The good news is that 404 errors are usually very fixable. This isn't one of those mysterious website problems where you need to tear everything down and start again. Most of the time, it comes down to a missing page, a wrong link, or a page move that never got a proper redirect.
If you run a small business website, especially on Wix, the essential skill isn't just learning how to fix 404 errors. It's learning which ones matter, what to fix first, and what to leave alone so you don't waste a whole afternoon chasing nonsense bot requests.
Table of Contents
Finding Your 404 Errors The Smart Way - Start with Google Search Console - Use analytics to spot real user problems - Decide what deserves your time
Restoring Content and Fixing Broken Internal Links - Restore the page if it should still exist - Correct the link at the source
Using Redirects to Guide Users and Search Engines - What a 301 redirect actually does - How to add a redirect in Wix - What works and what causes trouble
Designing a Helpful 404 Page and Preventing Future Errors - What a useful 404 page should include - Build a simple prevention habit
Why That Page Not Found Message Is a Big Deal
A 404 usually appears when someone asks your website for a page that isn't there. In plain English, the server can be reached, but the specific page can't be found. That matters because it tells you the issue often sits with site management, not with the visitor's internet connection. The page may have been deleted, renamed, moved, or linked incorrectly, as explained in this breakdown of what is technical SEO.
For a small business owner, that distinction matters. If someone can't reach a treatment page, a booking page, or a pricing guide, they don't stop to diagnose it. They just leave. A 404 can subtly interrupt discovery, trust, and checkout without making a lot of noise.

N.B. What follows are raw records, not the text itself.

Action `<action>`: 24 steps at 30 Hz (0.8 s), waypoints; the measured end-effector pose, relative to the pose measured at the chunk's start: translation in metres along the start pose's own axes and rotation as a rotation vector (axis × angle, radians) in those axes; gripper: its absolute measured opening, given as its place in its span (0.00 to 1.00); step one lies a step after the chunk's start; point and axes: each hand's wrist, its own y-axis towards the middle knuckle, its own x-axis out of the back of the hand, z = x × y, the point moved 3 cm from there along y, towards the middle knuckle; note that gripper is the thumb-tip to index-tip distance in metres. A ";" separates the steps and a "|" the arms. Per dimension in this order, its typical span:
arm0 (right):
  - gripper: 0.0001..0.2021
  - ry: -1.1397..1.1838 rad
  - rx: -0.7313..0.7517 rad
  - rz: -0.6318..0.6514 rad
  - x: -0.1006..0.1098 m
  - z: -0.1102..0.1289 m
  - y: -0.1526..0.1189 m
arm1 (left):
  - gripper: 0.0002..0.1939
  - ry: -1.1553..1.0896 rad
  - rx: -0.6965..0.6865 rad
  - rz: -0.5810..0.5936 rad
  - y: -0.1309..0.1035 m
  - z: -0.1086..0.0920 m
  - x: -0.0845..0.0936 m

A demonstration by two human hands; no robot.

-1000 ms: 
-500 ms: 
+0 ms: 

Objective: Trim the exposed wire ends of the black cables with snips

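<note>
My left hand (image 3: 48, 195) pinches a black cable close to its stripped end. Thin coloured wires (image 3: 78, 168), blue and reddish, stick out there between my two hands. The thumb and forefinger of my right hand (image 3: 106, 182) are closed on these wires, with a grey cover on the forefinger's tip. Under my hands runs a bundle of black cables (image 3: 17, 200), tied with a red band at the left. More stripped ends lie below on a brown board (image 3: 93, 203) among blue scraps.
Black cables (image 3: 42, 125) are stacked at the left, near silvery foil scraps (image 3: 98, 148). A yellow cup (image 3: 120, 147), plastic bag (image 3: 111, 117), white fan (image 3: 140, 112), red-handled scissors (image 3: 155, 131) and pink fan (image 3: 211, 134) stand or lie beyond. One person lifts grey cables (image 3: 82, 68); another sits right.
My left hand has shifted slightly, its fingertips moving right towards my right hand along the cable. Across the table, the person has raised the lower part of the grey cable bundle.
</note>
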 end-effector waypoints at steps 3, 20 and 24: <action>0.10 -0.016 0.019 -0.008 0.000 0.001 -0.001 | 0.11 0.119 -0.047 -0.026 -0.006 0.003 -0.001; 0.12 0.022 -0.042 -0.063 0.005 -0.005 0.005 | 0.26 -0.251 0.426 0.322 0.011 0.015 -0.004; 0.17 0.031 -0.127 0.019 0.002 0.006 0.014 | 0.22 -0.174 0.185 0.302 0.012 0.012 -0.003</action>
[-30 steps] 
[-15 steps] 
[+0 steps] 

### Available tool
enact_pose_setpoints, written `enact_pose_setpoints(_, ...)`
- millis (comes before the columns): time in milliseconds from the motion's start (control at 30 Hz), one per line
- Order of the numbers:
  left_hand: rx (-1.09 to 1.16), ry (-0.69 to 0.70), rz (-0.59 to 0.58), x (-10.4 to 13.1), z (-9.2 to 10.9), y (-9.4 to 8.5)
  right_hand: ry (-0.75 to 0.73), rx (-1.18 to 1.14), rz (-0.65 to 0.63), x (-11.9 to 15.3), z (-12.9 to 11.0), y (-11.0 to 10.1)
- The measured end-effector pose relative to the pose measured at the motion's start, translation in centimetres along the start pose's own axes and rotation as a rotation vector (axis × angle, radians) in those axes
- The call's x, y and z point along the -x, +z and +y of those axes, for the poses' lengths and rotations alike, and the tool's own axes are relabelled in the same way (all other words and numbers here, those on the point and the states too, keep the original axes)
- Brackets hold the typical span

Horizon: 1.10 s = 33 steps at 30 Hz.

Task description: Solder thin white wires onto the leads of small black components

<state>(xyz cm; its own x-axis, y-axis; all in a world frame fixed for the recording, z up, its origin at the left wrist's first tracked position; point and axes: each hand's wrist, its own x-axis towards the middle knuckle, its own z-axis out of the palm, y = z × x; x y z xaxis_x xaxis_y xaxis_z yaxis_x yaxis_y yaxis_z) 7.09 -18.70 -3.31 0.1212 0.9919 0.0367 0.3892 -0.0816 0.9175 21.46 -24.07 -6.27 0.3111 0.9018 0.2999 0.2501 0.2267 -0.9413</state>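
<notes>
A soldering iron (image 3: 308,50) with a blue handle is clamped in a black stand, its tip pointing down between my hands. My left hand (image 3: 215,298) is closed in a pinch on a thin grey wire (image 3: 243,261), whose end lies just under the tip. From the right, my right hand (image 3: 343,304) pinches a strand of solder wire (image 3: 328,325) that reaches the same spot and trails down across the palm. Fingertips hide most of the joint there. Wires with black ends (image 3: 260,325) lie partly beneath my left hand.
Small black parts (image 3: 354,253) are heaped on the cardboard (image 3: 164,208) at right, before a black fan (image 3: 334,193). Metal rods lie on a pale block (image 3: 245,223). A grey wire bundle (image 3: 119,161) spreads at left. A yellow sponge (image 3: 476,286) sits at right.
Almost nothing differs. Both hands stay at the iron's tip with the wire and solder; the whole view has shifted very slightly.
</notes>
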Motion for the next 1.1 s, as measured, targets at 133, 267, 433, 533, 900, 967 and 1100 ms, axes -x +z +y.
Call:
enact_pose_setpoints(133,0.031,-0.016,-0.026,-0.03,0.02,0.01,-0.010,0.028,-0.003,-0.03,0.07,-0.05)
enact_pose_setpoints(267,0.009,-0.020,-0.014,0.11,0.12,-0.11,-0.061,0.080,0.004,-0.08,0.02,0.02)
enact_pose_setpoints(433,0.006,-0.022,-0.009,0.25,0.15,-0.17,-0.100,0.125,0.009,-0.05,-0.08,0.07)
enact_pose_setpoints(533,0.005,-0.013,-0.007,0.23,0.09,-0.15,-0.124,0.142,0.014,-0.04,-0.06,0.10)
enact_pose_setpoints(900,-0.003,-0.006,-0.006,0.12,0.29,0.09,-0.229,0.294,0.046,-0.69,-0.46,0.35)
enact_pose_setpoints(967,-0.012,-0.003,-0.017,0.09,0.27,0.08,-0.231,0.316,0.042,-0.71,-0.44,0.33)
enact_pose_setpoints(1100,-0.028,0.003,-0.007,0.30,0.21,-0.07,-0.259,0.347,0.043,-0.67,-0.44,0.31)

In the UK, the scale alone should get your attention. The Office for National Statistics reported that 33.8 million people in Great Britain were internet users in 2024, which means even a modest number of broken links can affect a very large audience according to this explanation of 404 monitoring in GA4.
Practical rule: A 404 isn't just a technical error. On a business site, it's often a missed enquiry, abandoned booking, or lost sale.
There's also the credibility problem. If a visitor lands on a dead page from Google, an email campaign, or one of your own navigation links, your site instantly feels less maintained. That's unfair, but it's how people judge websites. One broken service page can make the rest of the business look less organised than it is.
Wix users run into this more often than they expect. A page slug gets cleaned up, an old offer page is unpublished, a menu item is changed, or a blog post still points to the old version of a page. If you're already working on Wix SEO basics, sorting these issues out is part of the same bigger picture. Clean structure, clear navigation, and working URLs all belong together.
Finding Your 404 Errors The Smart Way
You don't need detective-level technical skills to find broken pages. You need a shortlist, a bit of common sense, and a way to separate real problems from rubbish.

Start with Google Search Console
If you've got a website and haven't opened Google Search Console in a while, this is the moment. It's one of the clearest places to see which URLs Google tried to visit but couldn't find. Look in the Pages reporting area and find the entries related to missing pages.
That list gives you something useful straight away. It shows which missing URLs search engines have encountered, which is far more valuable than guessing. If your site has gone through page renames, old blog tidy-ups, or a rebuild, this report often exposes the leftovers.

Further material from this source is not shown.